AWO’nun organize ettiği bir hafta sonu seminerin’de (ODENTHAL) 1.kuşak TÜRK VATANDAŞLARI BİRLİĞİ adı altında bir derneğin kuruluşunu gerçekleştirdik (29 Ekim 1995). Çalışma ataşemizinde aralarında bulunduğu 50 kişilik katılım grubu tarafından başkan seçildim. En ufak bir bilgim olmamasına rağmen Ataşemizin ve çalışma arkadaşlarımızın yardımları ile başarılı bir dernek yarattığıma inanıyorum. Bugün dahi yapılan çalışmalarımız övgü ile anılmakta. Bu da beni ve çalışma arkadaşlarımı ve tüm üyelerimizi mutlu etmekte.
Derneğimiz, CUMHURİYET’in 75.yıl kutlamalarındaki çalışmaları ve başarıları unutulmaz. Bugün 1.KUŞAK TÜRK VATANDAŞLARI BİRLİĞİ’nin çalışmaları hakkında maalesef hiç bilgim yok…
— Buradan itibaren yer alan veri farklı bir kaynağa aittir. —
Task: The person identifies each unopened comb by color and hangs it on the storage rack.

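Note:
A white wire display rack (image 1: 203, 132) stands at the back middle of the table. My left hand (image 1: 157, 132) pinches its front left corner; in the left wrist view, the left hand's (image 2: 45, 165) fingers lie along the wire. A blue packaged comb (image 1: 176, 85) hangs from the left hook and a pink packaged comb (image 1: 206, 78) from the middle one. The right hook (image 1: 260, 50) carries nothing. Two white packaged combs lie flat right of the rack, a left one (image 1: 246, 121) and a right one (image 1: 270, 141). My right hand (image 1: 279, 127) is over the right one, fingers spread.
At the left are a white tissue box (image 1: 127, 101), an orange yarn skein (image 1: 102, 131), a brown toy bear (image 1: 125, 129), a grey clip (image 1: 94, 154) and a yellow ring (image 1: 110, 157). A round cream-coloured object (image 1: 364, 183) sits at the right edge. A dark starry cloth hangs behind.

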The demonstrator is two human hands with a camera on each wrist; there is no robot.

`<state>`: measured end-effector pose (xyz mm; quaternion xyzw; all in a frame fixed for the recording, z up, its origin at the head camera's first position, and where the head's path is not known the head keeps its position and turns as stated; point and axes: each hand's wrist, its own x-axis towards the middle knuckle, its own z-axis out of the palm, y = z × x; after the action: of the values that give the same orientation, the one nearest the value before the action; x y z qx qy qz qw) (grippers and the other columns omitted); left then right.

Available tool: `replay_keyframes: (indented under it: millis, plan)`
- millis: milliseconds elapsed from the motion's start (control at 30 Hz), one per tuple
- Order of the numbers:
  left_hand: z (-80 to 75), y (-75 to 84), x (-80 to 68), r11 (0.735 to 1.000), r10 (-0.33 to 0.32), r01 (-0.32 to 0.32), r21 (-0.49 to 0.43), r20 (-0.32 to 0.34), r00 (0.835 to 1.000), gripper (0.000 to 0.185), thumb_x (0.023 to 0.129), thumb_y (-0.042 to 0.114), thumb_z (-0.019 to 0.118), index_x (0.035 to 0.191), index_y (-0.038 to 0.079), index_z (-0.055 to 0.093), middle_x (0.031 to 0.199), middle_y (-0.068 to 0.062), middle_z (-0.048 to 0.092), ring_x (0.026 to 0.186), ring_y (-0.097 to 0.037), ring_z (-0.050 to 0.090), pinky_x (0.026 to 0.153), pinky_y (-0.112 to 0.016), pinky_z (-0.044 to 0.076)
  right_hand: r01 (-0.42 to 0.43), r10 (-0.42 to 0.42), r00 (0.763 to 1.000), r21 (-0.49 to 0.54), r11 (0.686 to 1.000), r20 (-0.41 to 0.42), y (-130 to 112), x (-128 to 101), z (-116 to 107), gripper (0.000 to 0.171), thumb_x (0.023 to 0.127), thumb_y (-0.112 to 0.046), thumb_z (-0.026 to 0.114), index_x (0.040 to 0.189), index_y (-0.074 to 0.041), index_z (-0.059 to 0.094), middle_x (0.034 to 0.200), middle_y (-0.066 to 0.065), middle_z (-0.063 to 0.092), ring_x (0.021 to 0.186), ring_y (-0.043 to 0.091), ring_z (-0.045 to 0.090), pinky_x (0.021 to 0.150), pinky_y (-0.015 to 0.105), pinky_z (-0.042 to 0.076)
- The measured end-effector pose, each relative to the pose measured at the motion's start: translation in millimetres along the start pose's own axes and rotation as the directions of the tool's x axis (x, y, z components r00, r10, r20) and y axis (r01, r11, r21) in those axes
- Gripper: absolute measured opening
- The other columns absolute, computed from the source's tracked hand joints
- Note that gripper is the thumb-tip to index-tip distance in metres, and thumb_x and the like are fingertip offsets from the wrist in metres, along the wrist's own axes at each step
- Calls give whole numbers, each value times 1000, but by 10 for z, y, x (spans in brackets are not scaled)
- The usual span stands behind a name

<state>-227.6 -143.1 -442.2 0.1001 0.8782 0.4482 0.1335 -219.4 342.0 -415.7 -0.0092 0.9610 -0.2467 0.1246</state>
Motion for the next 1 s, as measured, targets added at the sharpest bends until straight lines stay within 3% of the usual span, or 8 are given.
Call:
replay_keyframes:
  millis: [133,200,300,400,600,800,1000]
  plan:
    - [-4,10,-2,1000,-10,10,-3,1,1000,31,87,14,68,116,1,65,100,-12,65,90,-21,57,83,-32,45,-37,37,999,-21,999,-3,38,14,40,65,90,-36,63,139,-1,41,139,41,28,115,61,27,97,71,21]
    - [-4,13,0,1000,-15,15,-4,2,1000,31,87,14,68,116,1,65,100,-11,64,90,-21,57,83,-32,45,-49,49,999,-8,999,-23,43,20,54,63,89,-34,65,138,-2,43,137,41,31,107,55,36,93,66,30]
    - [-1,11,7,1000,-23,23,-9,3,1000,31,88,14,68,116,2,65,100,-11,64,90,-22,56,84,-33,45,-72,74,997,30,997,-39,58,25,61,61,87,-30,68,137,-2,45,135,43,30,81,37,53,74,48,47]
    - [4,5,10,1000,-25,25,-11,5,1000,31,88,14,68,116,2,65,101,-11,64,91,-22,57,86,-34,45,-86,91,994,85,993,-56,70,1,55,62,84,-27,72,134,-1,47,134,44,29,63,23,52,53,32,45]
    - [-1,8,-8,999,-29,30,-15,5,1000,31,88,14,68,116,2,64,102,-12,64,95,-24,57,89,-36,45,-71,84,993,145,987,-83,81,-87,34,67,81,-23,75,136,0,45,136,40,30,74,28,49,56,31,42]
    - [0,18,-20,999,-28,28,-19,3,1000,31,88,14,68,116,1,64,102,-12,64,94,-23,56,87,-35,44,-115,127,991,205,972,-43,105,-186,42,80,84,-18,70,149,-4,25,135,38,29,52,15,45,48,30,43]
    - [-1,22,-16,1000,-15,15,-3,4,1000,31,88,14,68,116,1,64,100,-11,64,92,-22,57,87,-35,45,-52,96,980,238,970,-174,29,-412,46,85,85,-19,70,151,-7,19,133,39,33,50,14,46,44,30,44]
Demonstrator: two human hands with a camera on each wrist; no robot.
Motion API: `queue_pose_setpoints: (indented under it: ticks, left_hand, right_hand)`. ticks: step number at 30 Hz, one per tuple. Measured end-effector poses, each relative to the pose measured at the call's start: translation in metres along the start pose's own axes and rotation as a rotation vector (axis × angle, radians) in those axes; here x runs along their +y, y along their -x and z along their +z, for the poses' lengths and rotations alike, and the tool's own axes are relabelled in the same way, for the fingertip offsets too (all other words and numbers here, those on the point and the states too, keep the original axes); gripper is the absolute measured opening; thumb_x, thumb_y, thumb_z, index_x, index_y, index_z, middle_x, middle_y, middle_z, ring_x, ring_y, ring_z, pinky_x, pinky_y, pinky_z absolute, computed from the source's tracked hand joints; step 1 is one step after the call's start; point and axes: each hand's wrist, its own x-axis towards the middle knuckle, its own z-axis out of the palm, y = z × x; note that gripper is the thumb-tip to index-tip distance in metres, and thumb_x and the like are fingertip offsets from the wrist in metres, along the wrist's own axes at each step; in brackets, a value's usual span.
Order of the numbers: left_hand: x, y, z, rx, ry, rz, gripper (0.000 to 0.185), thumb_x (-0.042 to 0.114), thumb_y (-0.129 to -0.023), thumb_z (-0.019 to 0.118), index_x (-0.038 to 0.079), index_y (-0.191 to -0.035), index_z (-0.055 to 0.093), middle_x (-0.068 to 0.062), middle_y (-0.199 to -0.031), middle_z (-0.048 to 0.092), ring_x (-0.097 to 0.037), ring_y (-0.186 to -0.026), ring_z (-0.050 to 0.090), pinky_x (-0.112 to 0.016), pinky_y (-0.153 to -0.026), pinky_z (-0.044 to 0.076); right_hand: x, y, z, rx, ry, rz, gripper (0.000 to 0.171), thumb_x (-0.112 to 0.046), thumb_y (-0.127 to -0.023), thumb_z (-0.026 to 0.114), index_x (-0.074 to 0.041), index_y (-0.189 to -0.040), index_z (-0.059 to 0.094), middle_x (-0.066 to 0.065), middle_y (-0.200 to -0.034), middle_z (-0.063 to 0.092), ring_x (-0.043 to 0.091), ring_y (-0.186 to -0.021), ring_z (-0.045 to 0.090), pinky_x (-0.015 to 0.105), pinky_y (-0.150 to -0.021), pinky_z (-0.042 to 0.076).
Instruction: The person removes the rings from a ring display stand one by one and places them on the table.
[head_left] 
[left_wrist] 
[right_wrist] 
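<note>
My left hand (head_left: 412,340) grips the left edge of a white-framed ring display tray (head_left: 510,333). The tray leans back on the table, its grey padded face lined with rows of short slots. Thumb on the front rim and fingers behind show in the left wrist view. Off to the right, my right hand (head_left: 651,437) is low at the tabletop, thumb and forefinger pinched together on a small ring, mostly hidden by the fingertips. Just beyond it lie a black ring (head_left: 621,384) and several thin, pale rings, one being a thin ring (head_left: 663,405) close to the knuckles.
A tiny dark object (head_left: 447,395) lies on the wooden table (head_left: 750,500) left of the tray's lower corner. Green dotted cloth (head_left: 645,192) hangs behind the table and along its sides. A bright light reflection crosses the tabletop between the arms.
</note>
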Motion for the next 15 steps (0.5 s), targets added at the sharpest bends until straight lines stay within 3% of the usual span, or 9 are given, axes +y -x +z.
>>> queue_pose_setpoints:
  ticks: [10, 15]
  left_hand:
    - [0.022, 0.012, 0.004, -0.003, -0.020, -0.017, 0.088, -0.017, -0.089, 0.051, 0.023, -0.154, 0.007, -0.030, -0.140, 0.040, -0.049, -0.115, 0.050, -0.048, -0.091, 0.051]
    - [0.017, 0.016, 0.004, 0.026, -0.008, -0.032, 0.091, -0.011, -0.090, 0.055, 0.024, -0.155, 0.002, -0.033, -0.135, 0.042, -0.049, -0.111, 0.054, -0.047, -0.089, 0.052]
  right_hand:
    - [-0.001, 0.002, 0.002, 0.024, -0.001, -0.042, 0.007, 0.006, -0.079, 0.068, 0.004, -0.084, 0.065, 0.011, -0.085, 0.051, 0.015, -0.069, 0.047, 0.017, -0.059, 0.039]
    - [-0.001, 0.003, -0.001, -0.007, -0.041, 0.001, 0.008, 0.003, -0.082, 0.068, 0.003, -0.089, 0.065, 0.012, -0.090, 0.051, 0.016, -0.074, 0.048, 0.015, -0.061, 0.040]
Yanılmıyorsam „SALDIM ÇAYIRA, MEVLAM….“ sözcüğünü! biz gurbetçiler için kullanırlardı. Çok şükür Mevlam kayırdı! Sağlıkla, hayırlısı ile bugünlere gelebildik! Baba-Anne ve tüm sevdiklerimizi kaybetmenin tarifsiz acılarını yaşadıklarımıza, bir de sağlık problemleri eklenince, önce göz ve böbrek ameliyatları, yaşanan ayak ve el kırılmaları, fıtık ameliyatı ardından gelen ANJIO ve STENT takılmaları (Bel rahatsızlığımı daha evvel anlatmaya çalıştım).
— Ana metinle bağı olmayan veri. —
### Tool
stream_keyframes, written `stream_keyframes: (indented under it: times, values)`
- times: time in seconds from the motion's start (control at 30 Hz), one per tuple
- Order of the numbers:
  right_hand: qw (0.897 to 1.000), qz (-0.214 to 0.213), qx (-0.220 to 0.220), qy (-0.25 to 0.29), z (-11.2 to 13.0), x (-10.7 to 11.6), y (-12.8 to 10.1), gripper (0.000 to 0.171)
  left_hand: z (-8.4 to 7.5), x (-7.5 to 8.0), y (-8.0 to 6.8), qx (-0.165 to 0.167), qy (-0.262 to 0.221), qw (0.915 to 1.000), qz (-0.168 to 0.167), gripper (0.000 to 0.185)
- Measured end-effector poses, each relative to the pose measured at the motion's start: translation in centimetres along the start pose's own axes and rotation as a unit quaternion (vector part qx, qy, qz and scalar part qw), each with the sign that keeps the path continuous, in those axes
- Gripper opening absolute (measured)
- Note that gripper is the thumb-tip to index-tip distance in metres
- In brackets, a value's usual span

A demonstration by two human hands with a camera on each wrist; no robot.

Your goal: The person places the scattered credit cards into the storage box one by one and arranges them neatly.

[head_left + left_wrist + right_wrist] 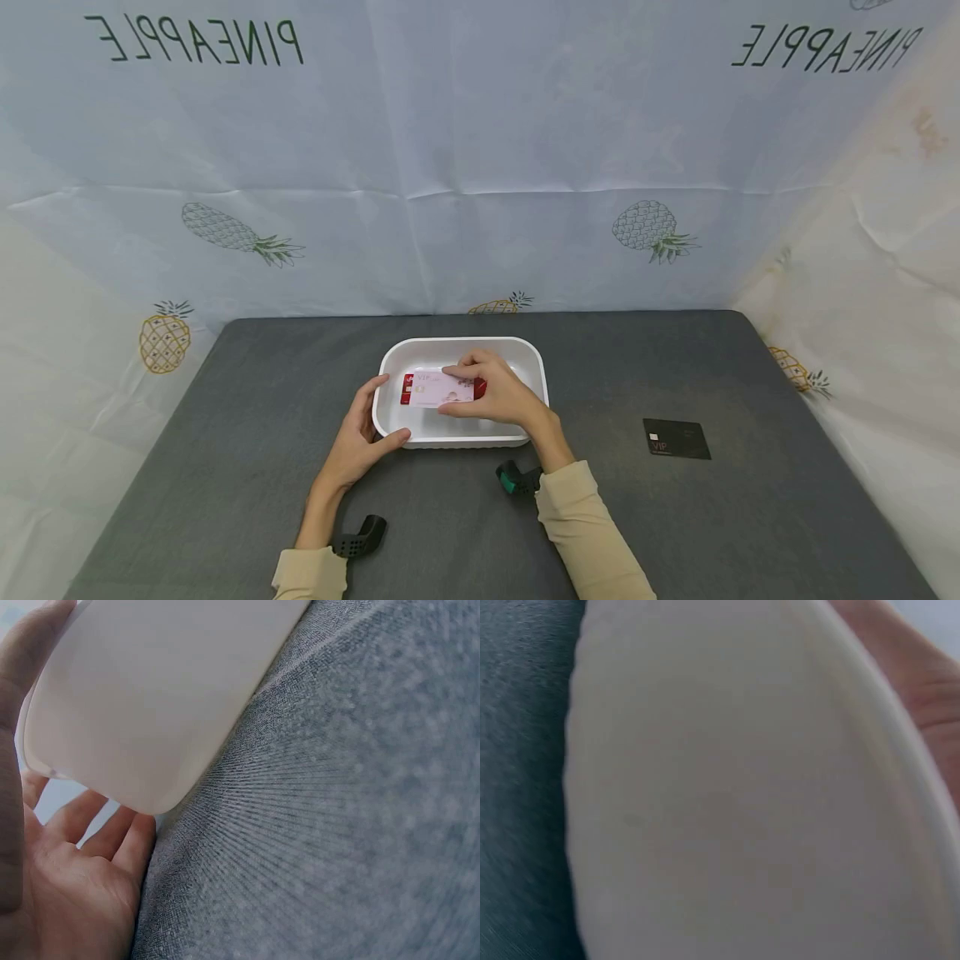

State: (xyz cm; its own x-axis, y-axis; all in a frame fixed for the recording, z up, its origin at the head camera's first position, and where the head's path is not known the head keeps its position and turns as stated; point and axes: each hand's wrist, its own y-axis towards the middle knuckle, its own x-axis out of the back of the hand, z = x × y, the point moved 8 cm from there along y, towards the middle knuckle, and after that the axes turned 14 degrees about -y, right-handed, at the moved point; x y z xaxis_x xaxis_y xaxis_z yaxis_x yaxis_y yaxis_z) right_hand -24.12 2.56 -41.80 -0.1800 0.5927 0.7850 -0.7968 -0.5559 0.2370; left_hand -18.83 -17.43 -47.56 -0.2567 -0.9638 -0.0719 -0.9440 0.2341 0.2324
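Observation:
A white oblong tray [461, 442] with rounded corners sits on the dark grey table. My left hand [358, 437] grips its left end, thumb over the front rim and fingers at the left rim; the left wrist view shows the palm and fingers [120, 844] around that corner. Over the inside of the tray, my right hand [495, 392] pinches a pale pink VIP card [438, 389] between thumb and fingers. A red card [406, 389] shows from under the pink one at both ends. In the right wrist view, the tray wall [720, 787] hides the fingertips and cards.
A black VIP card [677, 439] lies flat on the table [600, 533], to the right of the tray. Behind the table hangs a pale cloth [450, 125] printed with pineapples, with more cloth along both sides. Each wrist wears a black camera mount [362, 537].

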Motion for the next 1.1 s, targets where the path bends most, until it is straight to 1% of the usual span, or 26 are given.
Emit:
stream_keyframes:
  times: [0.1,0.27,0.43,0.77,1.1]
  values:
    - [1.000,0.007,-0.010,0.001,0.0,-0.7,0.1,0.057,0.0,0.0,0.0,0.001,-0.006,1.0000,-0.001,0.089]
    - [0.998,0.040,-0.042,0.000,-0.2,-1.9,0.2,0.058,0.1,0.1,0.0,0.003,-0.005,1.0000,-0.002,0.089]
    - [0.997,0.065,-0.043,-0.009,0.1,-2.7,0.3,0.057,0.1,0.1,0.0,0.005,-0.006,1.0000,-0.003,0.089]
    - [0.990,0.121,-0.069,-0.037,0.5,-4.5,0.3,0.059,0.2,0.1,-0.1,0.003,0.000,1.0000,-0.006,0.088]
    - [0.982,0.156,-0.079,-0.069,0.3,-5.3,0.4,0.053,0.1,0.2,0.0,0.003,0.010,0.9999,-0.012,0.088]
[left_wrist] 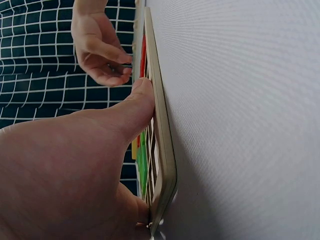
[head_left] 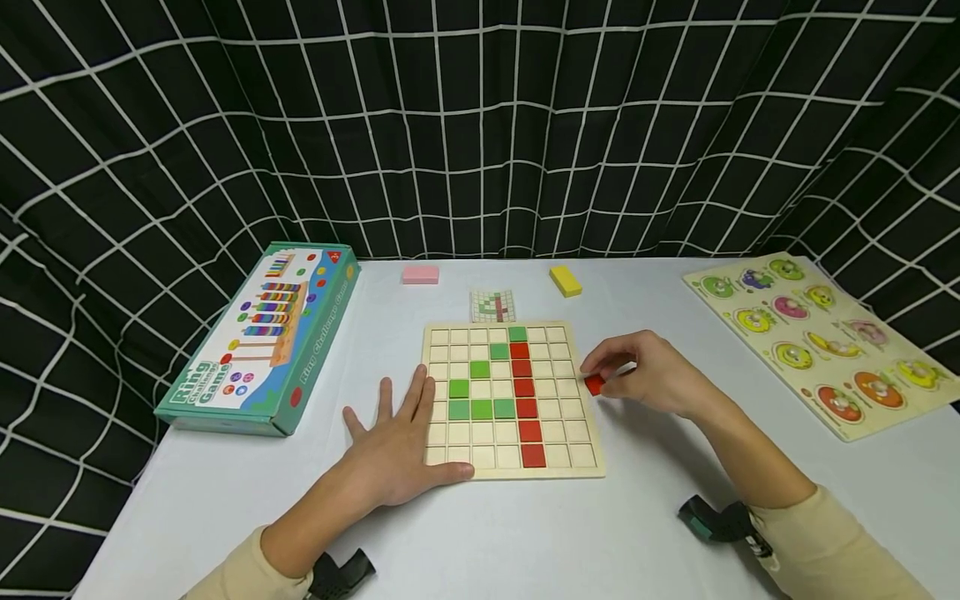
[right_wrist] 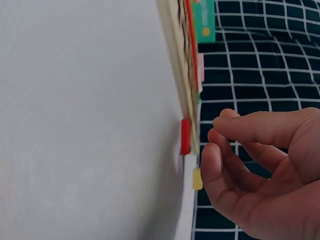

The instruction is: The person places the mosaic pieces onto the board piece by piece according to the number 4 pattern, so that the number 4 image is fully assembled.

Bugün takılan 3 stent’in kontrol yapılması (yılda 1 defa) dışında diğer ameliyatlarımın çok başarılı geçtiğini söyleyebilirim. Bugüne kadar bir sıkıntı yaşamadım. Çok şükür, çok şükür: MEVLAM beni de kayırdı. Bu yönden de şanslıyım demessem, haksızlık etmez miyim?
1991 yılında Hürriyet Gazetesi tarafından düzenlenen 30.yıl anı yarışmasına, Köln’de yaşadığım bir anımla katılmış bir saat’le de (Hürriyet amblemi olan) ödüllendirildim. 40.yıl kutlamalarını, yalnız 1.Kuşak gurbetcilerin katılımı ile gerçekleştirdik (Odenthal’de).
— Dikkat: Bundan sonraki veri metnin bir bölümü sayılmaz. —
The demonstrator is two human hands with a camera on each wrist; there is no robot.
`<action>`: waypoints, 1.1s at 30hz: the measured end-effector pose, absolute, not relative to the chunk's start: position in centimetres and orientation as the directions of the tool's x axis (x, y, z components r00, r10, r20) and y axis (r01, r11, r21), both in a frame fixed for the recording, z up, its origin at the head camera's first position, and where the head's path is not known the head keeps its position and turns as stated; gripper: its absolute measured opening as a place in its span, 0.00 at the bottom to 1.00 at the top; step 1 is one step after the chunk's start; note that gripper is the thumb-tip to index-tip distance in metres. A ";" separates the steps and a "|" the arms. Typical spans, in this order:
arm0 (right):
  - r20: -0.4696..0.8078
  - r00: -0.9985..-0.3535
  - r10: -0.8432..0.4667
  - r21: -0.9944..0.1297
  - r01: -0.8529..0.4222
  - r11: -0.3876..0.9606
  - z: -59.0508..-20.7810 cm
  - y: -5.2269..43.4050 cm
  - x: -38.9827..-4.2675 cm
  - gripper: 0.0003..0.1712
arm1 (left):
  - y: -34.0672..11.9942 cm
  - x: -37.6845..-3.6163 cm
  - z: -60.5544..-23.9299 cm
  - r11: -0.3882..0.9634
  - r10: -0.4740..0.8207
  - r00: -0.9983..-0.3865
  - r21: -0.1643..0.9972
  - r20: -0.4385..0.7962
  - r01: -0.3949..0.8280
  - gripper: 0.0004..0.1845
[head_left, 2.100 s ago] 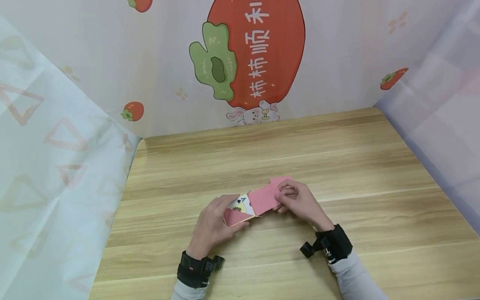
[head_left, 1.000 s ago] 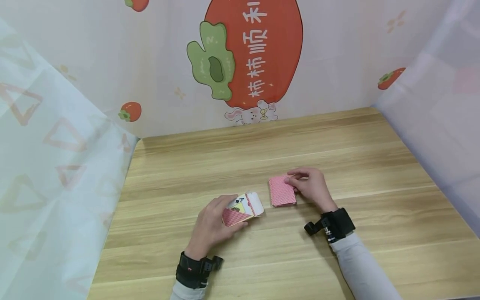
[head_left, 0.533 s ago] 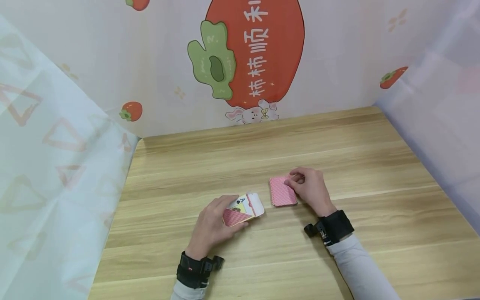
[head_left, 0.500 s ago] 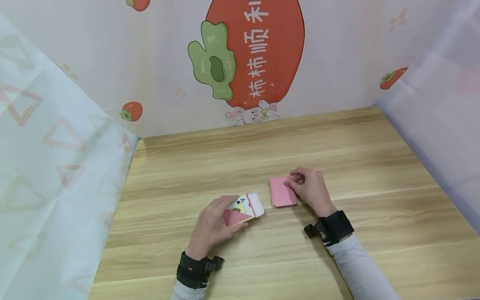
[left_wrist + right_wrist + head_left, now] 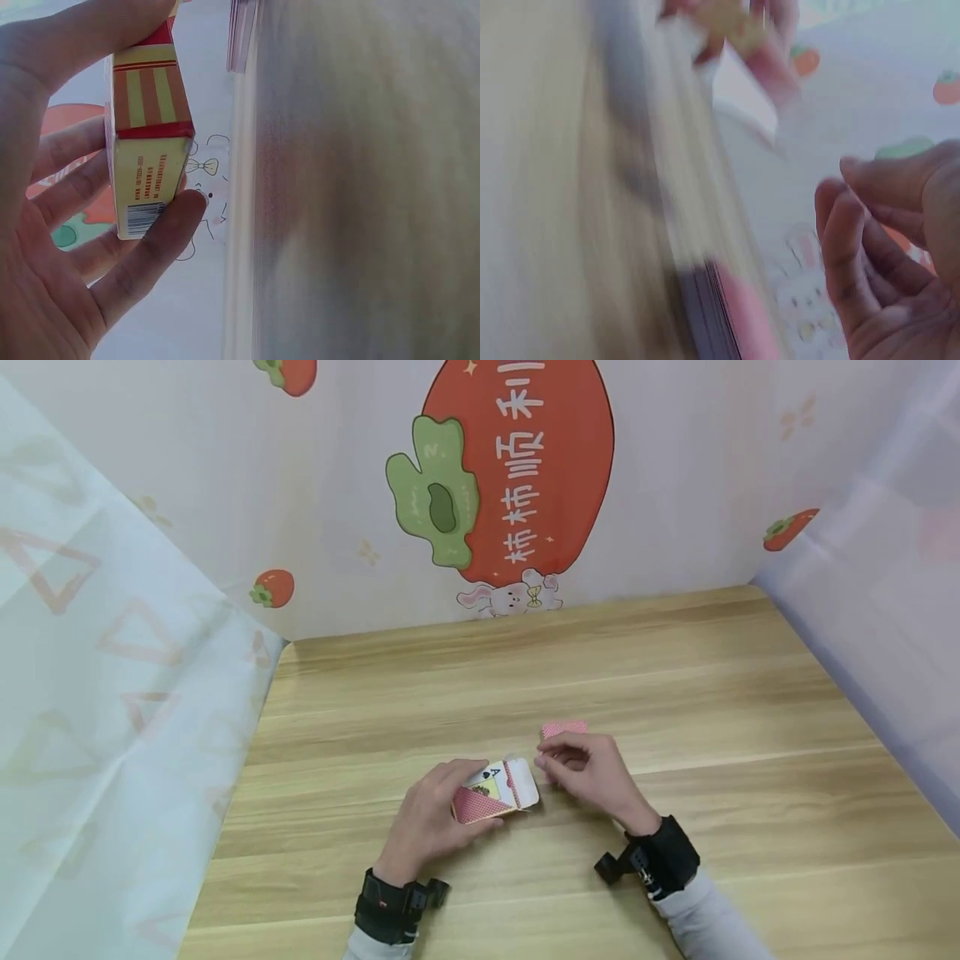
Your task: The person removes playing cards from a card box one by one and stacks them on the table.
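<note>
In my left hand [image 5: 423, 814] I grip a red and white playing card box [image 5: 487, 802] that shows an ace of spades on top. Its white end flap [image 5: 527, 782] stands open toward the right. The left wrist view shows fingers and thumb on either side of the yellow-and-red box [image 5: 150, 97]. My right hand [image 5: 596, 775] is over the near part of a deck of red-backed cards [image 5: 564, 727] and hides much of it. In the right wrist view its fingers [image 5: 844, 232] are loosely curled, with nothing visible between them, apart from the blurred deck [image 5: 746, 315].
A light wooden table [image 5: 360, 710] lies under both hands. Behind it hangs a white cloth backdrop [image 5: 675, 485] with a large red persimmon print, and pale cloth walls rise at both sides.
The right hand first squared the cards into one stack, away from the box. Since then it has come off the stack's right edge and moved left toward the box. My left hand keeps its grip.
</note>
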State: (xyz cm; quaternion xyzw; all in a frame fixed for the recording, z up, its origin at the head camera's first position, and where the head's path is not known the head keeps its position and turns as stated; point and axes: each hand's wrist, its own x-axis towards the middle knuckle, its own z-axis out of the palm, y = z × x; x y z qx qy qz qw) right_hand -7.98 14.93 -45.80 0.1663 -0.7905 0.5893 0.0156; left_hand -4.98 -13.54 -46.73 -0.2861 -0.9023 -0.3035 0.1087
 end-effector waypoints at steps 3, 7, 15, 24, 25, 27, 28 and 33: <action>0.196 -0.929 -0.312 -0.950 -0.259 0.173 -46.0 14.0 -7.2 0.08 | -13.4 -4.9 -46.7 0.638 0.456 -0.804 0.490 0.381 0.594 0.43; 0.186 -0.917 -0.354 -0.947 -0.263 0.184 -46.4 13.2 -6.6 0.09 | -13.3 -4.9 -46.6 0.623 0.468 -0.796 0.496 0.384 0.605 0.44; 0.139 -0.905 -0.402 -0.941 -0.247 0.230 -47.0 12.2 -6.2 0.13 | -13.2 -4.7 -46.6 0.606 0.475 -0.794 0.513 0.380 0.608 0.44; 0.065 -0.912 -0.405 -0.957 -0.172 0.233 -47.2 12.0 -6.1 0.10 | -13.2 -4.6 -46.7 0.626 0.470 -0.795 0.491 0.383 0.606 0.44; 0.049 -0.916 -0.398 -0.958 -0.156 0.240 -47.2 12.1 -6.1 0.10 | -13.2 -4.6 -46.6 0.631 0.468 -0.797 0.488 0.381 0.603 0.44; 0.022 -0.923 -0.384 -0.961 -0.126 0.248 -47.1 12.4 -6.2 0.10 | -13.3 -4.6 -46.6 0.640 0.463 -0.801 0.482 0.380 0.599 0.43; 0.011 -0.925 -0.379 -0.963 -0.112 0.246 -47.1 12.5 -6.3 0.11 | -13.3 -4.6 -46.6 0.646 0.459 -0.804 0.480 0.377 0.594 0.43; -0.038 -0.928 -0.370 -0.982 -0.035 0.188 -46.6 13.3 -6.5 0.14 | -13.4 -4.6 -46.4 0.667 0.434 -0.824 0.484 0.365 0.566 0.42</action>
Ve işte aklımda kalanları ile yazmaya çalıştığım 50.yıl anıları (2013 yılının ilk ayları).
„Yorulduk artık desek…DOĞRU
Her şeyden tad alabiliyormuyuz? HAYIR
Gitme veya kalma isteğimiz hala…KARARSIZ!
Bilmiyoruz acep ne etsek!! deyip durmaktayız.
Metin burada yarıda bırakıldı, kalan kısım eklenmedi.